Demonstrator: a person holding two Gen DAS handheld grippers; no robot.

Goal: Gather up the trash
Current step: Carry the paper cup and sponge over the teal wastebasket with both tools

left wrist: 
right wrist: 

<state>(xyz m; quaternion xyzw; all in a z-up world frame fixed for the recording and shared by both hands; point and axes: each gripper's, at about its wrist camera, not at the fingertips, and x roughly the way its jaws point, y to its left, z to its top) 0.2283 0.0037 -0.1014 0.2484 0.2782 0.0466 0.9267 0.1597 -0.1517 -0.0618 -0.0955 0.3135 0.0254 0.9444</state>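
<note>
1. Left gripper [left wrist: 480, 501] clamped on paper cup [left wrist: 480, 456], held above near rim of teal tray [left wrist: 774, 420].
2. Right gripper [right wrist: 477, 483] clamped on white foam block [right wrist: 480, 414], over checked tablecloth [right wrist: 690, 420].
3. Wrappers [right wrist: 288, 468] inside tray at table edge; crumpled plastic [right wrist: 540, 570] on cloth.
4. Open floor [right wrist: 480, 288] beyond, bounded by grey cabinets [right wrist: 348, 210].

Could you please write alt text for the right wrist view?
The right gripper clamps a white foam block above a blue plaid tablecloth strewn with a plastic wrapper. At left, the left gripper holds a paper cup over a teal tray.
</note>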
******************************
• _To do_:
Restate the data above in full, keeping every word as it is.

• _Exercise answer_:
Demonstrator: a person holding two Gen DAS handheld grippers; no robot.

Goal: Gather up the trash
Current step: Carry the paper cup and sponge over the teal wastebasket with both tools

left wrist: 
right wrist: 

<state>(xyz m; quaternion xyzw; all in a z-up world frame fixed for the recording and shared by both hands; point and axes: each gripper's, at about its wrist camera, not at the fingertips, and x roughly the way its jaws point, y to its left, z to its top) 0.2283 0.0037 -0.1014 0.2484 0.2782 0.0466 0.9267 0.1597 -0.1517 -0.0618 -0.0955 0.3135 0.0254 0.9444</state>
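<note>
1. Left gripper [left wrist: 480, 501] clamped on paper cup [left wrist: 480, 456], held above near rim of teal tray [left wrist: 774, 420].
2. Right gripper [right wrist: 477, 483] clamped on white foam block [right wrist: 480, 414], over checked tablecloth [right wrist: 690, 420].
3. Wrappers [right wrist: 288, 468] inside tray at table edge; crumpled plastic [right wrist: 540, 570] on cloth.
4. Open floor [right wrist: 480, 288] beyond, bounded by grey cabinets [right wrist: 348, 210].

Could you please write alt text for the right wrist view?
The right gripper clamps a white foam block above a blue plaid tablecloth strewn with a plastic wrapper. At left, the left gripper holds a paper cup over a teal tray.
</note>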

The exercise requires no further work.